Вовка вынул из кармана руку с оттопыренным пальцем, палец имитировал ствол пистолета, прицелился в спину братьев с Чижовки и крикнул:
— Пых! Пых! Фьють! Фьють! Промазал. Селекция отменяется. Когда немцы выгоняли из города, у трам- парка селекцию устроили. Евреев сразу стреляли. Арон, Синяя Борода, ты тоже похож на еврея, тебя бы тоже шмакнули, слова бы сказать не дали, и, вообще, кто затрепыхался, его в сторону и из автомата.
Вовка никак забыть не мог, как они всем двором уходили из города, Илюшка Ком с матерью, тетя Лариса, у нее был косметический кабинет, их в сторону: «Век! Век!» Так обыденно, ну вроде очередь в магазине устанавливают: «Ты становись сюда! Ты сюда!» Поглядел — Илюшка с матерью уже лежат... Убитые. Ничего не понять, какой-то кошмарный сон. Он хотел подбежать к нему, спасибо, мать удержала, а то бы и его тоже.
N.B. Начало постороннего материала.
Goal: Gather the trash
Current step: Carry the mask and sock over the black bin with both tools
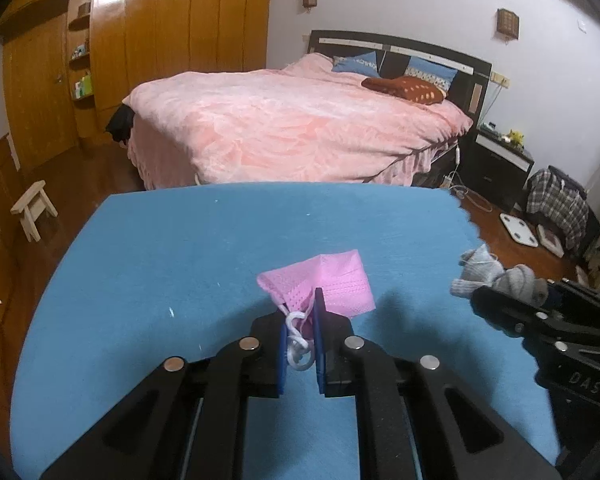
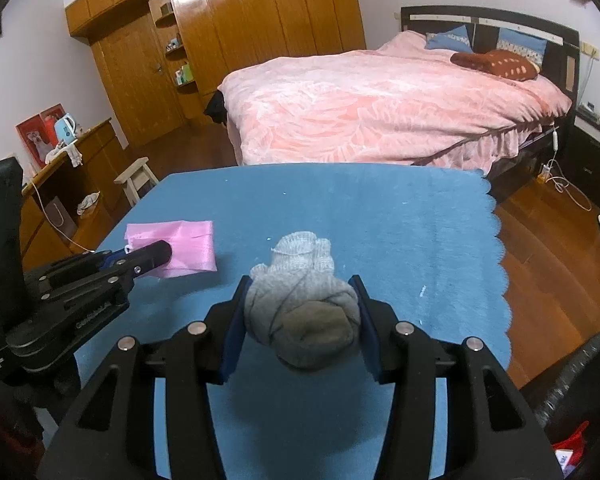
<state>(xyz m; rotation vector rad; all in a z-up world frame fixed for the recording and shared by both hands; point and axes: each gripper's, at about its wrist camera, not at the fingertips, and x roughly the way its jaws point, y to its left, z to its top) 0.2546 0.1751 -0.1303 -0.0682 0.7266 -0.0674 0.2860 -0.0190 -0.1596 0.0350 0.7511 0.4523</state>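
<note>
Trash items: a crumpled pink non-woven face mask with white ear loops (image 1: 320, 284); a balled grey knitted sock or glove, darker at one end (image 2: 302, 312); which of the two it is I cannot tell
Location of mask: above the blue felt cloth with scalloped edge (image 1: 180, 240) that covers the table; pinched at its near corner, the rest hanging free over its own shadow
Location of grey bundle: wedged between the blue pads, clear of the cloth by the look of its shadow
Left gripper (image 1: 300, 320): jaws pressed together on the mask's corner and one ear loop
Right gripper (image 2: 300, 320): jaws part-spread, squeezing the grey bundle on both sides
Step in hand, as judged: carrying both pieces off to a bin; no bin is in view
Advice: keep both grips firm; the mask hold is thin, so move smoothly and avoid swinging it; keep the two grippers apart so the loops do not snag; release only once over the container
Count: one mask; one grey bundle; two grippers; one cloth; no further trash visible on the cloth
</note>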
И понял Вовка, что такое оккупация.
— Что ты уж больно мудрено загнул,— сказал Арон.— Идите по домам,— отпустил он родственников.— И больше не приходите и не жалуйтесь мне, сами разбирайтесь в ваших заморочках.
— А я понял, что такое война, когда в саду Пионеров бомба разорвалась, когда увидел черных убитых. Это они от взрыва и земли стали черными,— сказал я.
— А я,— сказал Арон,— когда в окопе дружок что- то крикнул и вдруг осел. И все! Первый бой. Сколько времени прошло, а я никак не могу вспомнить, что он сказал. То ли «Прощай!». То ли «Мать твою!». Сколько ни играй в войну, первая смерть рядом ломает тебя, но если выживешь, то шансов уцелеть больше. В первом бою процентов семьдесят гибнет. Статистика.
— Считай, мы сегодня тоже «первый» бой выдержали,— сказал я.— А где Рогдай? Не видели, когда он ушел?
— Ты за братом следи,— сказал Арон.— Слышишь, следи, а то потеряешь.
— Почему?
— Он еще в первом бою дерется, никак из него не выйдет,— сказал Арон.
Айсоры народ мудрый, и мне бы следовало прислушаться к словам Синей Бороды. Ой, нужно было,— да, к несчастью, все мы умные задним числом.
ГЛАВА ЧЕТВЕРТАЯ
Идея поступить в Липецкую авиационную спецшколу принадлежала Вовке Дубинину.
— С семи классов принимают,— убеждал он.— Форма синяя курсантская, первая норма питания, утром даже кусочек сливочного масла дают и белый хлеб, учатся в нормальной десятилетке, еще спецпредметы изучают. Тебе ли рассказывать, ты сам в авиации служил. Тебя примут с распростертыми объятиями, не то что меня.